Outside of LGBT equality, Amber also shared her thoughts on the lack of opportunities for women in film. She added her voice to the chorus of women actors, writers, producers and filmmakers who have been pushing for change in a very public way as of late.

“Go see a movie right now and go see the majority of compelling speaking roles there are,” Amber said. “The narrow options, the very narrow, limited options you have as a woman are to play and to these pedantic and overplayed stereotypes that are limited and you have very little, little choice and so there’s very few parts and obviously because there are few parts, there’s fierce competition, and anything that’s led by a woman is not financeable typically so those movies are typically under-financed, under-budgeted, completely under-made.”

Amber, who has worked largely on projects with male directors, wants to see more women filmmakers for a “more balanced perspective … across the board.”

“We’re way behind,” she said. “Way behind in this supposedly progressive or possibly progressive medium. The system is so broken in regards to this issue that it takes not just actresses and actors noticing it, it takes more than audiences [saying] ‘Hey, I actually will show up to go see a movie led by a female cast or that’s focused on the female life or elements of a female perspective.’ It takes way more than that. It also takes the studio system to be tired of this old played out formulaic approach to making movies. They’ve gotta be interested in changing. The financiers-the system of financing movies has to change. It’s all across the board broken. But we’re just antiquated and need to catch up. I think it’s slowly changing.”

While Amber is the kind of actor/activist who is not happy with the state of the industry or the place of minorities in the world, she seems optimistic that our sameness will inevitably overpower our differences.

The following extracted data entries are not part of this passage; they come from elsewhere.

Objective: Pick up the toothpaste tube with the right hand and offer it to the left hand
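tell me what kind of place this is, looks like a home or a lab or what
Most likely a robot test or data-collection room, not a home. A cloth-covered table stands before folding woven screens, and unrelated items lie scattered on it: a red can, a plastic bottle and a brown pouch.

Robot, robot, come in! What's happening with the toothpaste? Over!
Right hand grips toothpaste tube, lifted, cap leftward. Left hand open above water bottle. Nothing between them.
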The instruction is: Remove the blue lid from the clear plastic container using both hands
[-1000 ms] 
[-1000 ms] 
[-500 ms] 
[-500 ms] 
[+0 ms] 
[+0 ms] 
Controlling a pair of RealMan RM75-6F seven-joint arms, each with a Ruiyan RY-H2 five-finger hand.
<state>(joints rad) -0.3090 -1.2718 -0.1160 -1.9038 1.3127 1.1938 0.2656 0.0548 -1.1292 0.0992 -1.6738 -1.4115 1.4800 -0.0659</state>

“I think as we become an increasingly connected global community, it becomes harder and harder to rely on old prejudices and old kind of superficial tribalistic ways to define you as opposed to me; a way to delineate you [from] me,” she said. “I think we see each other now as ever more so part of a global community. … I think it’s easier and easier for us to see ourselves as related, as humans.”

Perhaps a bit of idealistic typecasting on behalf of The Danish Girl, but in the best of ways.

The Danish Girl opens in select theaters on November 27th.